Towards the end of the 19th century, many southern Europeans immigrated to Brazil, Uruguay, Paraguay and Argentina where there was land for settlers and industrial development.
In the 19th century, the United States established itself as an imperialist, mostly economic, power in parts of South America. The production of oil in Venezuela and copper in Chile, for example, was aimed at the US market.
After the economic crisis of 1929, which also affected the countries of South America, political movements emerged that strongly appealed to the working class. This was a populism with contemporary parallels to Germany and Italy. In Argentina, populist dictator Juan Perón, Brazil’s Getúlio Vargas, and Ecuador’s José Ibarra ruled for two or three decades.
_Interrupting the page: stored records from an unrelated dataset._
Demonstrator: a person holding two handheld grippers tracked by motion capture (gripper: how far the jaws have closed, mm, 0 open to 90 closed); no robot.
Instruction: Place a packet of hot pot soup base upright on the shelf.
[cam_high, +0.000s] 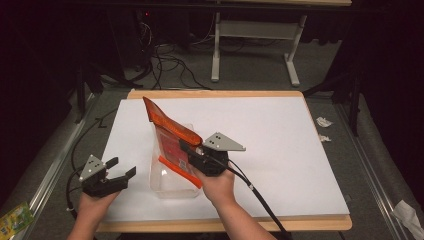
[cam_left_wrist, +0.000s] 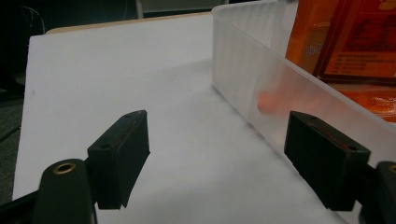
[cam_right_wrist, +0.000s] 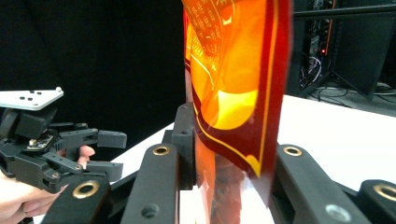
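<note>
Meanwhile right gripper (cam_high: 192, 149) clamps orange packet (cam_high: 167, 122) above clear bin (cam_high: 170, 185); left gripper (cam_high: 121, 170) gapes beside it.

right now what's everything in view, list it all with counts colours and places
snack packet: 1, orange, held up over the bin in the right claw
clear bin: 1, frosted plastic, table's near left, orange packets inside
table: 1, white top with wooden edge
green packet: 1, floor at near left
paper scraps: a few, white, floor at right
cables: several, black, floor behind the table
left claw: 1, black, open, left of the bin
right claw: 1, black, shut on the snack packet
</note>
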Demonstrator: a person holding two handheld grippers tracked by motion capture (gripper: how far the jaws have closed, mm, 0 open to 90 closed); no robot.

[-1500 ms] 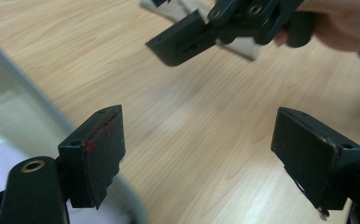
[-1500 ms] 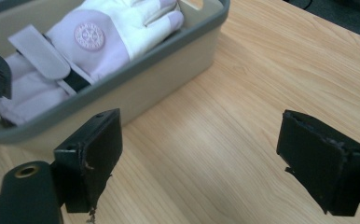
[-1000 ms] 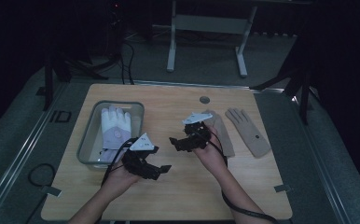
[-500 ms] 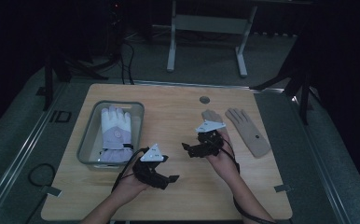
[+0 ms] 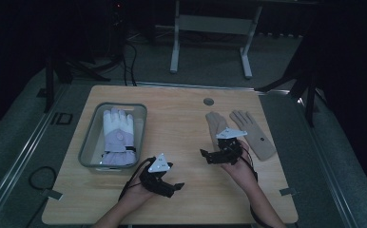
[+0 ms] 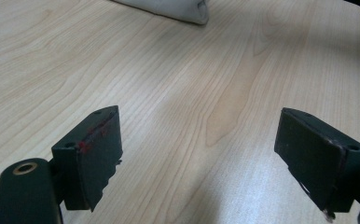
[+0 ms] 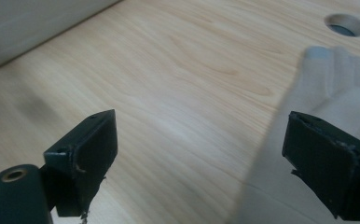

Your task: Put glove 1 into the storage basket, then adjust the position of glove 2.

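tan gloves [image 5: 242, 132] lie flat side by side on the desk [image 5: 181, 133], palms down, just beyond the right gripper [image 5: 218, 156]; one shows blurred past its right finger in the right gripper view [image 7: 336, 79]. both that gripper and the left gripper [image 5: 169, 186] have fingers spread wide with nothing between them. likely soft, light and floppy, a glove should pinch best at the cuff or a fold of fabric. a white and lilac glove [image 5: 117, 135] sits in the grey bin [image 5: 87, 142].
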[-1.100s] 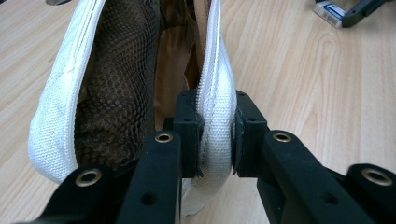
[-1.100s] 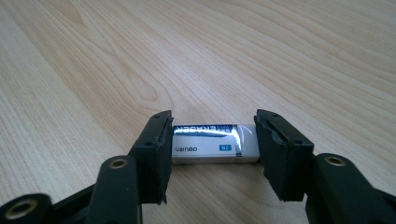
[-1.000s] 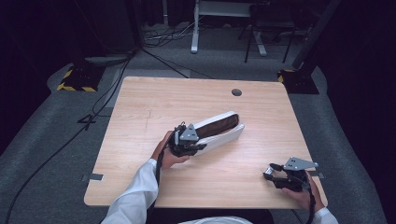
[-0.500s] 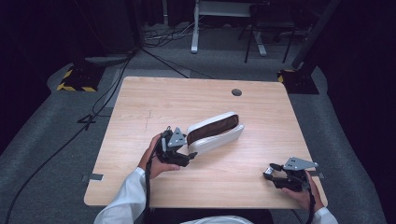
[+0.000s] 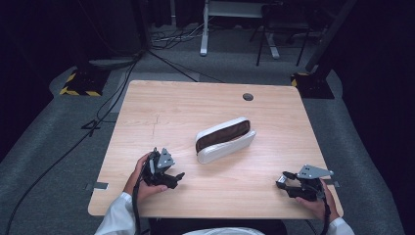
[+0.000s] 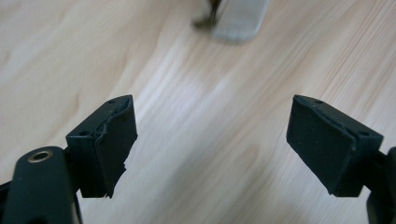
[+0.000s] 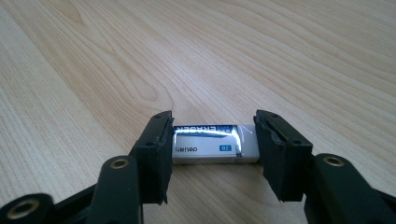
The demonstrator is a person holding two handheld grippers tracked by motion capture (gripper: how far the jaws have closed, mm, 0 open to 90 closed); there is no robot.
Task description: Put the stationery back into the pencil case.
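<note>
Right hand-held gripper [image 7: 212,149] clamping eraser [image 7: 215,143], left hand-held gripper [image 6: 210,140] wide, jaws just opened, pale wooden table [image 5: 186,107], dark room

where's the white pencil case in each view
High view: the pencil case lies open at the middle of the table, between the two grippers.
Left gripper view: a blurred white end of it sits at the top edge, above the open jaws.
Right gripper view: not in it; an eraser sits between the jaws.
Shared landmark: the light wood-grain tabletop.
</note>
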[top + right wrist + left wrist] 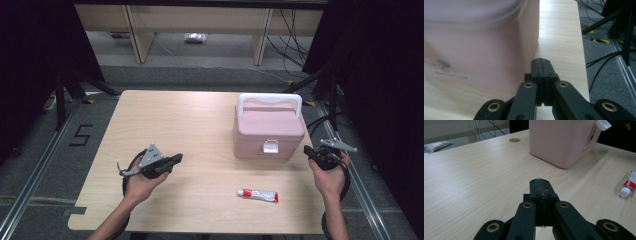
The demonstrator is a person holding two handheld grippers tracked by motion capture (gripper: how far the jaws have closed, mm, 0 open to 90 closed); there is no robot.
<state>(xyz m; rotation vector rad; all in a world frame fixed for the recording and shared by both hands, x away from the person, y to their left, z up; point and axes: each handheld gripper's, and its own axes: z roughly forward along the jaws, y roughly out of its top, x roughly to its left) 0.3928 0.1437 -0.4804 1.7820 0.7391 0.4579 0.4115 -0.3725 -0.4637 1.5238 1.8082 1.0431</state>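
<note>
**2 closed hand-held grippers flank a shut pink box**

The left hand-held gripper (176, 159) hovers over the table (200, 125) with its jaws pressed together and nothing between them; it points toward the pink box (268, 131). The right hand-held gripper (310, 150) sits just beside the box's right wall at the table's right edge, jaws likewise together and empty.

The box stands upright on the right half of the table, lid down, white latch (270, 146) at the front and white handle (269, 101) raised behind. What it holds cannot be seen. A red-and-white tube (257, 195) lies flat on the table in front of the box, apart from it.

Risks, as I judge them: the right gripper is so near the box that a sideways nudge could shove it leftward or twist it. With both pairs of jaws together, neither can take the latch or the tube without opening first. The tube could roll if prodded.
</note>
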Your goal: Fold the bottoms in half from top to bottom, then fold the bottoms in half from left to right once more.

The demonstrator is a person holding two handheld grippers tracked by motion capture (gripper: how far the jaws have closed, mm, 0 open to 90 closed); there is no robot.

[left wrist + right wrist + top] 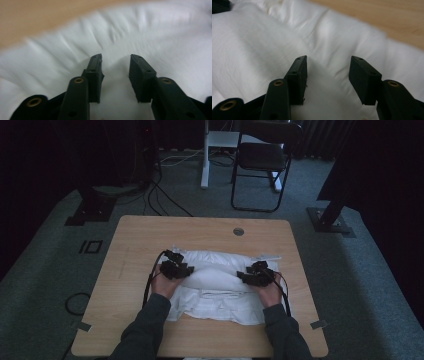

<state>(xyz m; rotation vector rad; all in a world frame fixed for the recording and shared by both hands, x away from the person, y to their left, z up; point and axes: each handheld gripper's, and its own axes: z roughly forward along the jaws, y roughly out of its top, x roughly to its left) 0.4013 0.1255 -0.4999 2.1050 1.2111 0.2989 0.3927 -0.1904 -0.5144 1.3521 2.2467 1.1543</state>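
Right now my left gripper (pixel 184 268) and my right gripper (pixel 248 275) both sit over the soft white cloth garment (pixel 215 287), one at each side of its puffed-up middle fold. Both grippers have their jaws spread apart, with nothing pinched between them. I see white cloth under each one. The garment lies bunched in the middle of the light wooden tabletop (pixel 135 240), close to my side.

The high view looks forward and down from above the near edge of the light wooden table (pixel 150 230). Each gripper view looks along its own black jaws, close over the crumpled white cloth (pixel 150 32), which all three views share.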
At the same time, South America was heavily economically and militarily dependent on the United States.
The era of military dictatorships began with the coup in Brazil in 1964. Radical politicians and union leaders received harsh treatment in many South American countries. The military regime in Brazil began to colonize the Amazon, and several indigenous communities perished. There were military coups in Peru in 1968, in Chile in 1973 and in Argentina in 1976, with political killings and other extreme human rights violations. From the 1990s, guerrilla movements in Peru, Colombia and Uruguay have marked these countries.
At the beginning of the 21st century, a left turn led to a more stable democratic development. It ranged from Chile’s social democracy, following a European model, to Venezuela’s left-wing populism under President Hugo Chávez. Brazil’s President Luiz Inácio Lula da Silva took a leadership role in the new development, but was challenged by Chávez. One common denominator was to curb American influence in South America.
Female presidents were elected in Chile with Michelle Bachelet in 2006-2010 and in 2014–2018, and in Brazil with Dilma Rousseff in 2011–2016. The first female president was Isabel Perón in Argentina in 1974–76.
In several South American countries, economic growth is good today, but the gap between rich and poor is still very deep and is a lasting problem.